The first map is showing all 14 companies who are significant donors to the Grace Hopper organization, and all of them are located in lower Manhattan. The middle map shows all stations plotted in red within 0.5 miles, and the size of the bubble is the relative size of the station in terms of average daily entries analyzed over May 2018. The last map shows the top 6 stations based on a new score developed for this analysis to take into account average daily entries and their proximity to other companies. The scoring function we used is simple and calcualted as average daily entries times the number of companies within 0.5 miles. The table summarizes the top 6 station-company pairings.

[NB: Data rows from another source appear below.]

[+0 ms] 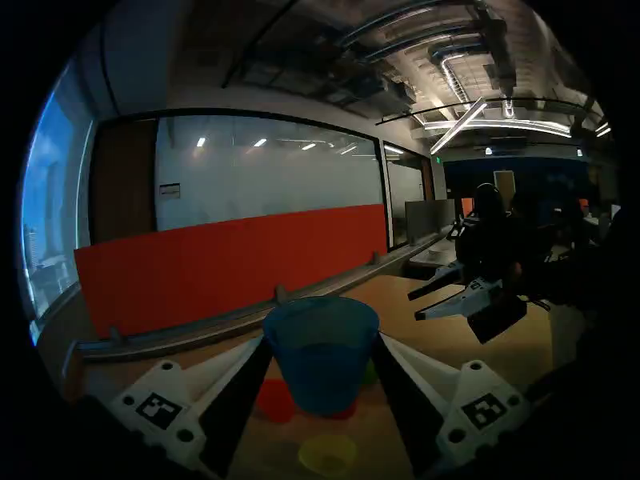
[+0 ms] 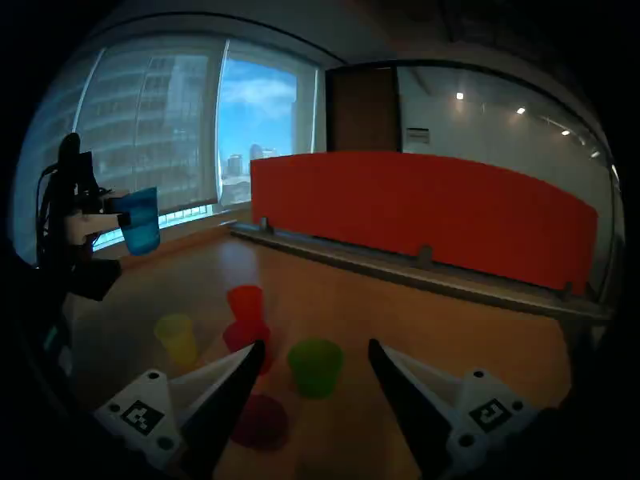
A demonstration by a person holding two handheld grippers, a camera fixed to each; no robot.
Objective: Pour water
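Observation:
A translucent blue cup (image 1: 322,364) is held upright above the wooden table (image 1: 512,352), with my left gripper (image 1: 322,340) shut on it. Its lower part looks darker. In the right gripper view the same blue cup (image 2: 141,220) hangs at the far left in the left gripper (image 2: 132,212). My right gripper (image 2: 316,346) is open, low over the table, with a green cup (image 2: 314,368) standing just beyond its fingertips. The left gripper view shows the right gripper (image 1: 414,307) farther off to the right, jaws apart and empty.
On the table (image 2: 448,336) stand two red cups (image 2: 246,304), a yellow cup (image 2: 178,338) and a dark red cup (image 2: 260,420). An orange partition (image 2: 448,216) with a metal rail runs along the far edge. Windows lie beyond. A dark figure (image 1: 488,232) sits in the office behind.

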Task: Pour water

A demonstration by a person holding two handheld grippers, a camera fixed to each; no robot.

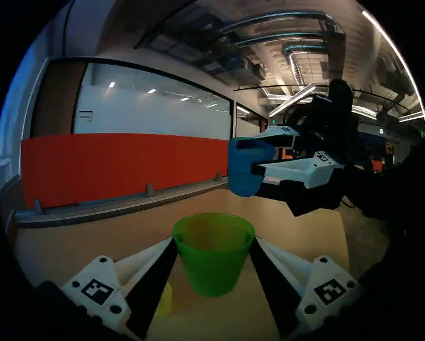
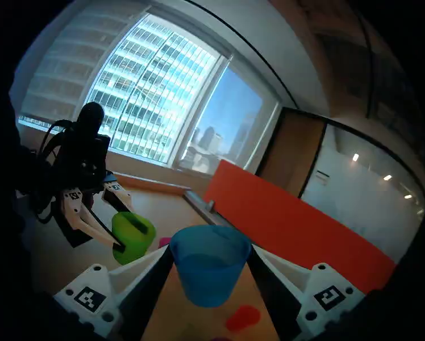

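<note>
HOLD: my left tongs clamp the green cup over the counter, mouth up to receive | SOURCE: right tongs clamp the blue cup (water seemingly inside) | WHY: blue is held high beside green, poised for tipping, I judge.

Left gripper has a cup between its jaws, above the counter. Right gripper carries a second cup higher up, behind and right of the first.
</note>
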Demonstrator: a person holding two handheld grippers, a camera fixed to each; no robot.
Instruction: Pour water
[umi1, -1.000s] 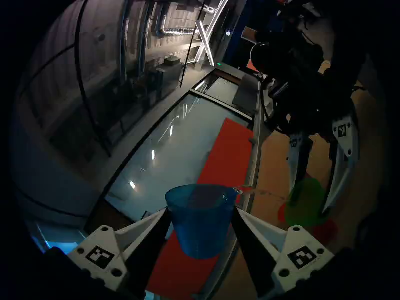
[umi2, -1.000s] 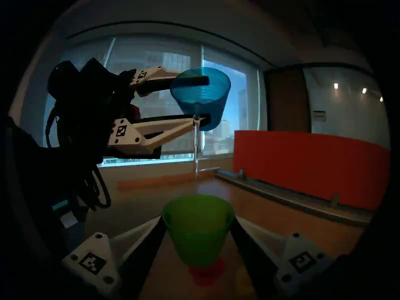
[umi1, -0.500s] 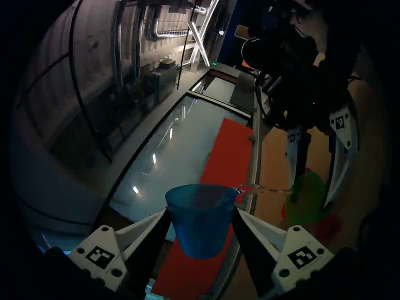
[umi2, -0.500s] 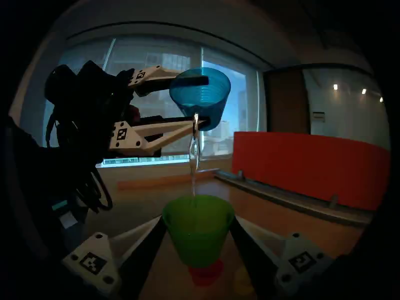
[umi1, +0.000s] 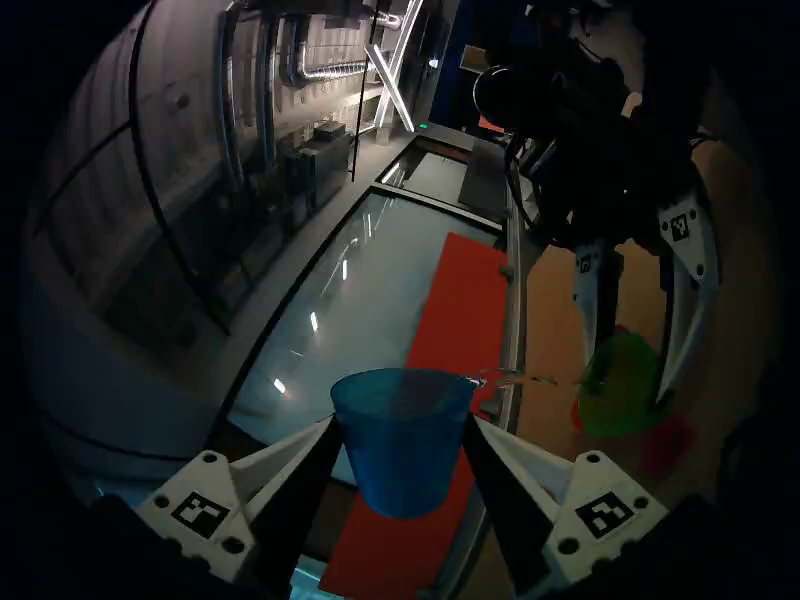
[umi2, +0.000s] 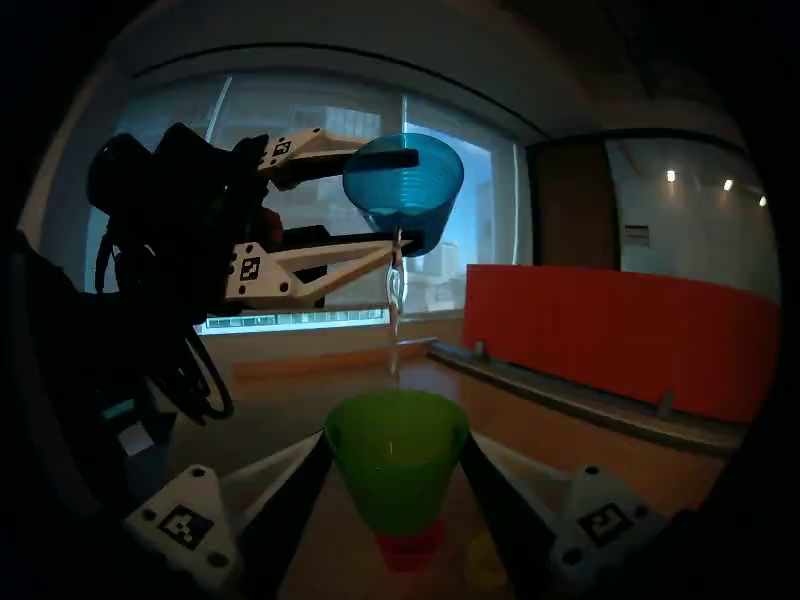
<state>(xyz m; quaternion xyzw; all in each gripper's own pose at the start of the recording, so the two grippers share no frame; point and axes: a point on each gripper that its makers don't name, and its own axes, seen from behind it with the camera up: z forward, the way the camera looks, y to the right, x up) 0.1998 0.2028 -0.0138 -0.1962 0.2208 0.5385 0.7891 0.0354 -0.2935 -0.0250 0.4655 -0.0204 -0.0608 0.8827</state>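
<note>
Left gripper view: the left gripper is clamped on a blue cup. A thin stream of water runs from the cup's rim toward the green cup, which the right gripper grips on both sides.

Right gripper view: the blue cup hangs tilted above the green cup, with water falling toward it. A red panel stands behind the green cup.

The blue cup is translucent plastic, faintly ribbed and slightly glossy. The green cup is smooth translucent plastic. The left hand-held gripper has matt white plastic fingers. The table looks like smooth wood with a soft sheen, and the red panel at right is matt.
</note>
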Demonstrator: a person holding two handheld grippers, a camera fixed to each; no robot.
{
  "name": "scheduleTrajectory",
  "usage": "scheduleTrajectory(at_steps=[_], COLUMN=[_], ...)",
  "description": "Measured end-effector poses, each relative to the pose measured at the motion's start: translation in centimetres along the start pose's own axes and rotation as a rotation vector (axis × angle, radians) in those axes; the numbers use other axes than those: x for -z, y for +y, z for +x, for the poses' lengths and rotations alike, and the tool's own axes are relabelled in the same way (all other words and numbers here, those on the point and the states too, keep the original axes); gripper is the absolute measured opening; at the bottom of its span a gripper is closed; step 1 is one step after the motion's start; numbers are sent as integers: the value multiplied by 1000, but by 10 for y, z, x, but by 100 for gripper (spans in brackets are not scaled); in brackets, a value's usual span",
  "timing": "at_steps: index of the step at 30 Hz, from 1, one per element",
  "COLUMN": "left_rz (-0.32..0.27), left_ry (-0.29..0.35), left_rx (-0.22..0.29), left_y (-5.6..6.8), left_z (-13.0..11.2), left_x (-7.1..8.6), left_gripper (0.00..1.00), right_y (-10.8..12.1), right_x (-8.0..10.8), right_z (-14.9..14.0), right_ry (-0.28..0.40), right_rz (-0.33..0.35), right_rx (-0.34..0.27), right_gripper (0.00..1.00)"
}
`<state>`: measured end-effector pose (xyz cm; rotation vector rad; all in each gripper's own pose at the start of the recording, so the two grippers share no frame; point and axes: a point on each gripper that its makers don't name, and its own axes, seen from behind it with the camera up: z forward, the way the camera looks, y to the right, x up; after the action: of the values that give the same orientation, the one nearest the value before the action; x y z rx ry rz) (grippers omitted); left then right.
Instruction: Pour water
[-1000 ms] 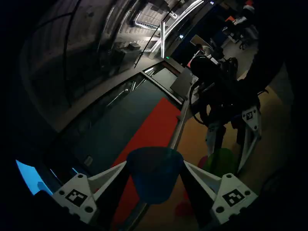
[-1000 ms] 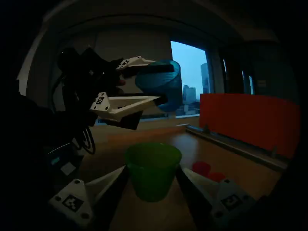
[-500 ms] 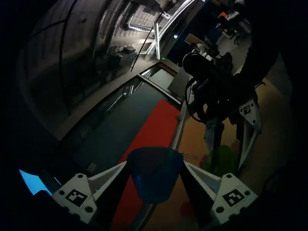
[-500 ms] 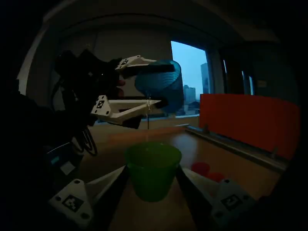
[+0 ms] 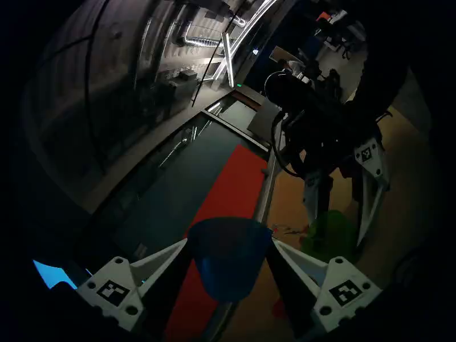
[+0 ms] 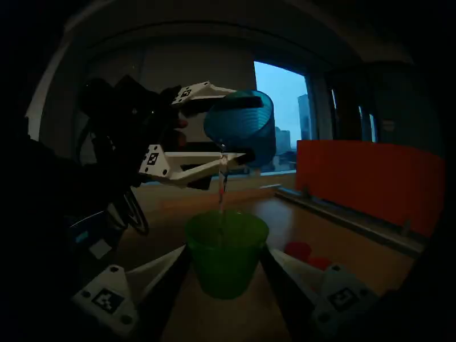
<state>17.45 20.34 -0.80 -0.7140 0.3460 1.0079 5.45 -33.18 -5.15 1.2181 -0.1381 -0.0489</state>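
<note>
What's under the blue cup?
The green cup, held in the right tongs, sits below the tilted blue cup; a thin water stream falls into it. Water level inside is hidden.

— What sort of place is this?
— An office, high up in a tower block. The window in the far wall looks out on blue sky and city high-rises.
— And nearer?
— A long wooden desk with a red divider panel standing along its right edge on a metal rail. In the left gripper view, bare ducting and strip lights run across an open ceiling. The room is dim.
</note>
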Motion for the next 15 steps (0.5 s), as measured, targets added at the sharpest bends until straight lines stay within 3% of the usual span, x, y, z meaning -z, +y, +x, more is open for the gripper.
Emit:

Station	Avg. Daily Entries	Num of Companies	Score
34 ST-HERALD SQ	16,186	4	64,744
TIMES SQ-42 ST	14,745	4	58,982
42 ST-BRYANT PK	5,472	9	49,254
34 ST-PENN STA	11,769	4	47,077
47-50 STS ROCK	7,446	5	37,230
14 ST-UNION SQ	15,727	2	31,455

You can see the effect of the scoring by reviewing the Bryant Pk station. The station is on average smaller volume compared to the other stations, but is centrally located to 9 other Grace Hopper companies. Bryant Park makes the list as we conclude the sation is low volumne, but has a higher concentration of people WYWT would desire at their gala.

Station Timing

The list of stations has been narrowed down to top 6, and now the question is when should the volunteers be at each of the 6 stations? This question was answered by first segmenting the MTA turnstile data by day of week and by volunteer shift range. The Morning shift was defined as 7 a.m. - 11 a.m., the afternoon shift as 11 a.m. - 3 p.m., and the evning shift as 3 p.m. - 7 p.m. Segmenting the data in this way allowed us to analyze each potential shift by day of week to identify the top 3 shifts WYWT should target each week for each of the top 6 stations.

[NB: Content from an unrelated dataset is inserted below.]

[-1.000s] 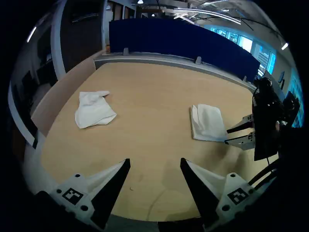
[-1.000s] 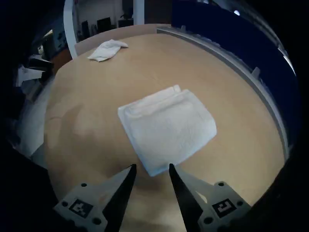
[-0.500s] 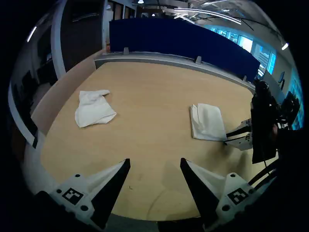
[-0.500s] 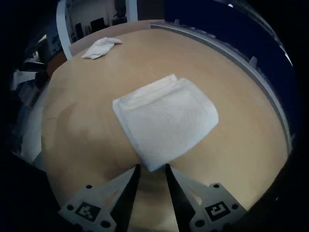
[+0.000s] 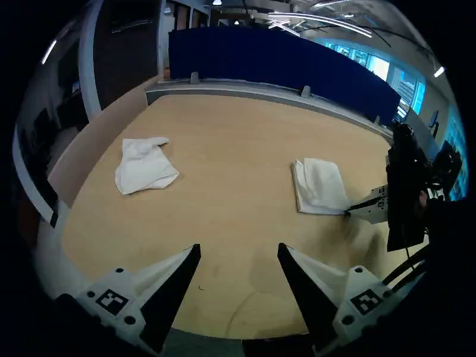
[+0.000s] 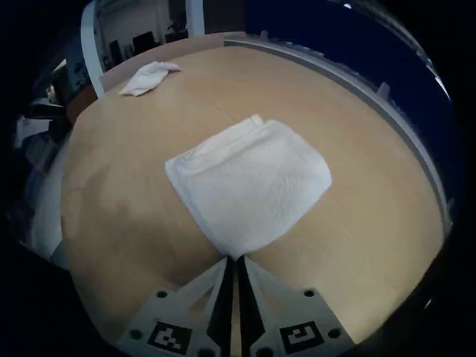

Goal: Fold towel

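Observation:
A white folded towel [image 6: 250,181] lies flat on the wooden table [image 6: 119,178]. My right gripper [image 6: 234,262] is at its nearest corner, fingers closed to a thin slit with the corner pinched between the tips. In the left gripper view the same folded towel [image 5: 318,185] lies right of centre, with the right gripper [image 5: 352,209] touching its near right corner, held by a hand in dark sleeves. My left gripper [image 5: 238,247] hovers open above the table's near edge, with nothing between its fingers.
A second white towel [image 5: 143,166], crumpled, lies far left on the table, also seen as the crumpled towel [image 6: 146,77] at the far end. A grey rail and a blue partition [image 5: 268,59] border the table's far side. Bare wood lies between the towels.
My right gripper has moved forward to the folded towel's corner and closed from open to shut on it. The left gripper has stayed put.

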A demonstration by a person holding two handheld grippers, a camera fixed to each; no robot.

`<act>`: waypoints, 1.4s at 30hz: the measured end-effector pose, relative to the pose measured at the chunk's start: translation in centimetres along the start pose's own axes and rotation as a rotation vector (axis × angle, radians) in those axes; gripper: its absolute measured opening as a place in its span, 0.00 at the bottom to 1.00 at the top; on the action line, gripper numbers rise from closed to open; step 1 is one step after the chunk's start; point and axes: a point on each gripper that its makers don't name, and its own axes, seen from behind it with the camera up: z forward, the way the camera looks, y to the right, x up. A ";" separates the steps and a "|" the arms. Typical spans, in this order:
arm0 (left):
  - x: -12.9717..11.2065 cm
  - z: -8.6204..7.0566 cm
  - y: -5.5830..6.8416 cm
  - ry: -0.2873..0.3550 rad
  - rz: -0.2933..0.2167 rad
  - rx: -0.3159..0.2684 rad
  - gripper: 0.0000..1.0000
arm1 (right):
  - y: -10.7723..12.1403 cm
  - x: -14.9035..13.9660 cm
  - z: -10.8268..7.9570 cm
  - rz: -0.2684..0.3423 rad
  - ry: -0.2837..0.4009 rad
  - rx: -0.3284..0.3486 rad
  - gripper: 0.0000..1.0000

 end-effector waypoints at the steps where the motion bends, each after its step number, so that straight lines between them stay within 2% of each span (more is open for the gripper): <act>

For example, let’s look at the Hearld SQ station in the heatmap below.

34th heatmap

The darker the color in the heatmap the more people enter the station during that shift and day of week. You can easily see in the heatmap that the top 3 times to be at Herald SQ station is during the evning shift Tuesday - Thursday. This makes a lot of sense as this is the evening commute time and typically a holiday or long weekends will not impact a Tuesday - Thursday type of schedule.

Recommendation

All of this analysis is great, but what exactly can WYWT actually do with this information to change their strategy for their next gala? The key result from this analysis is a schedule. The top 3 shift-day pairings can be determined for each of the top 6 stations and a new volunteer shift scheduled can be generated.

Schedule Gantt Chart

The Gantt chart is showing the 6 stations in the rows and day/shift in the columns. The green cells indicate the suggested shifts. The previous brute force schdeuling methodology would have resulted in 90 shifts for these 6 stations. Our targeted approach resulted in a 18 shift schedule. This is an 80% reduction in volunteer shifts and a better strategy to targeting the right people for the annual WYWT summer gala.

Future Work

The analysis was focused on exploratory data analysis (EDA) which is always a good first step. You would never want to build a complicated machine learning or regression or any other type of model, without first understanding data AND if you are providing the right output for your client / sponsor. Once these activities are completed, then these following areas can be explored further to make a more robust model.

Incorporating specific demographic data into the station selection algorithm. For example, is WYWT attempting to target a certain household income?
Consider the size of the company in NYC to influence the station selection algorithm.
Expand or shorten the company list, in case WYWT has certain compaines they would like to target.
Incorporating a target number of volunteer shifts and perform sensitivity analysis on adding or subtracting a shift.